Say we have a continuous LTI system of which we know the analytical expression of its step response. Let's call it $y_{\text{step}}(t)$. Having $y_{\text{step}}(t)$ (and therefore also $Y_{\text{step}}(\omega)$) how can we find the impulse response $y_{\text{impulse}}(t)$?

I read on this question that "With an LTI system, the impulse response is the derivative of the step response. Because the impulse function is the derivative of the step function. Derivative in, derivative out.", while it makes sense to me intuitively, how would one go about proving this?

Any help would be greatly appreciated!

My effort:

We know that: \begin{equation} \frac{df}{dt} = \lim_{h \rightarrow 0}\frac{f(t+h) - f(t)}{h} \quad \quad \text{and} \quad \delta(t)=\frac{du}{dt}, \end{equation} where $\delta(t)$ and $u(t)$ are the dirac distribution and step function respectively.
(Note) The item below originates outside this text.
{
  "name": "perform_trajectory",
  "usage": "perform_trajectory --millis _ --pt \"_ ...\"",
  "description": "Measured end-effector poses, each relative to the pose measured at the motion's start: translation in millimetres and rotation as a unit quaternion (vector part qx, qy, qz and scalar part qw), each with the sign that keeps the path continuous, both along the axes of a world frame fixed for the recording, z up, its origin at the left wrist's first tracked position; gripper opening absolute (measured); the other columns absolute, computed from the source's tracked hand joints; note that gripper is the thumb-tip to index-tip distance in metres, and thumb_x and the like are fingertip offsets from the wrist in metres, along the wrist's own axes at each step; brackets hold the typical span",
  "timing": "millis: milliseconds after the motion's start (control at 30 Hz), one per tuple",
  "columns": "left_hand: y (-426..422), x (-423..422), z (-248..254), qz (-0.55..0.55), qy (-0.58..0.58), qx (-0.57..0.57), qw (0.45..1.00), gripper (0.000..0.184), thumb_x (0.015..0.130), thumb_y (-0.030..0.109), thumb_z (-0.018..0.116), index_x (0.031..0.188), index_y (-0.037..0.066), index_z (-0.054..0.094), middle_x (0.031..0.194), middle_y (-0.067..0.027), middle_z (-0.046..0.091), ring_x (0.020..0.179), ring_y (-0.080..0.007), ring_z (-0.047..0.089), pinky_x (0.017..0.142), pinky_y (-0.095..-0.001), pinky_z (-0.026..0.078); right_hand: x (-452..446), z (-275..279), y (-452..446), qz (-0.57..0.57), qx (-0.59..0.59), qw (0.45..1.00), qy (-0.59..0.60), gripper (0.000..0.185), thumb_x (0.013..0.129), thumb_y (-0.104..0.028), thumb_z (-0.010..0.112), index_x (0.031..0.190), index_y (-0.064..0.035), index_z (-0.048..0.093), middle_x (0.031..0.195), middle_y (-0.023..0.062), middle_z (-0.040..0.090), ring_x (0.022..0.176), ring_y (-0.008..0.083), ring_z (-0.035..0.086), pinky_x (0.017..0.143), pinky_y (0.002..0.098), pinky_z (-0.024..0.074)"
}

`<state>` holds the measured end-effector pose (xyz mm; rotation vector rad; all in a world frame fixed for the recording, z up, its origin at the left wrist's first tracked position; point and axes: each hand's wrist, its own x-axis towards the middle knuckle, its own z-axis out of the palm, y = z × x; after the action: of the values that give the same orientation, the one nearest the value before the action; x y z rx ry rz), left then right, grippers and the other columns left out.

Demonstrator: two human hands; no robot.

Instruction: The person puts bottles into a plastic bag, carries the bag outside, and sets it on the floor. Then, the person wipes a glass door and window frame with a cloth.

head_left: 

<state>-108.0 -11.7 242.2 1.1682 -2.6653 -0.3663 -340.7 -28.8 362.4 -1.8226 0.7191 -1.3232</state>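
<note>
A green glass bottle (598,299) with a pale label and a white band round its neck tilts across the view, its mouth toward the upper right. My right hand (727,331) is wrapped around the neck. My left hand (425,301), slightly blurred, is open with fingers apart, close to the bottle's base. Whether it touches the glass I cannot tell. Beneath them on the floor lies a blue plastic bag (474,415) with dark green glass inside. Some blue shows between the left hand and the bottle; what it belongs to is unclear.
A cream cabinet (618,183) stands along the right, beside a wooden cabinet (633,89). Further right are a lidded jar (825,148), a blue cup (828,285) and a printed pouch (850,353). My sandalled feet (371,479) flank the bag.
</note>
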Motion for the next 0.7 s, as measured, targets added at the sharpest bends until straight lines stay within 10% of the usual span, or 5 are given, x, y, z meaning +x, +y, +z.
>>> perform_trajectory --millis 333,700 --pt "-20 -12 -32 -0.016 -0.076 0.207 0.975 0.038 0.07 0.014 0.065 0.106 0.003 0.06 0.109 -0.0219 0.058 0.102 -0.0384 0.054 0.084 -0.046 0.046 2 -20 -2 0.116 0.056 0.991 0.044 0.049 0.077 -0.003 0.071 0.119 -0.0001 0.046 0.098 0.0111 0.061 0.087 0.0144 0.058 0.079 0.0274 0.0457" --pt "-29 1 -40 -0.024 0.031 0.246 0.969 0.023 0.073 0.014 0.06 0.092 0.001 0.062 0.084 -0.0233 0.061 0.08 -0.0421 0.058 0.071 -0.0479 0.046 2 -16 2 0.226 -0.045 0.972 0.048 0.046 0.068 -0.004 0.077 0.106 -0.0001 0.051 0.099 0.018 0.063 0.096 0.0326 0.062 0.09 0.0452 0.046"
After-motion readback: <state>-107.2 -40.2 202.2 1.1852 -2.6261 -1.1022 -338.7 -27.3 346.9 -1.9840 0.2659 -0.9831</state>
Due to our system being linear we know that the additivity and homogeneity properties hold. That is, if $S[\cdot]$ is the output of the system for the input $\cdot$, then: \begin{align*} S[x_1(t) + x_2(t)] &= S[x_1(t)] + S[x_2(t)] &\text{(Additivity)} \\ S[ax(t)] &= aS[x(t)] &\text{(Homogeneity)} \end{align*}

Therefore, using the fact that: \begin{equation} \delta(t)=\frac{du}{dt} = \lim_{h \rightarrow 0}\frac{u(t+h) - u(t)}{h} \end{equation} we write: \begin{align*} S[\delta(t)] &= S\left[\lim_{h \rightarrow 0}\frac{u(t+h) - u(t)}{h} \right] \\[10pt] &= \lim_{h \rightarrow 0} \frac{S[u(t+h)] - S[u(t)]}{h} \\[10pt] &= \frac{d\left( S[u(t)]\right)}{dt} \end{align*}

Is my effort correct? Is it true in general for L.T.I systems that \begin{equation} S\left[\frac{dx}{dt}\right] = \frac{d\left(S[x]\right)}{dt} \quad ? \end{equation}


1 Answer 1


Since the system is LTI, the input-output relationship is given by the convolution integral. Hence, for any signal $x(t)$, the output is given by

$$ y(t) = (x*h)(t) = \int_{-\infty}^{+\infty}x(t-\tau)h(\tau)d\tau $$

where $*$ denotes convolution and $h(t)$ is the impulse response of the system.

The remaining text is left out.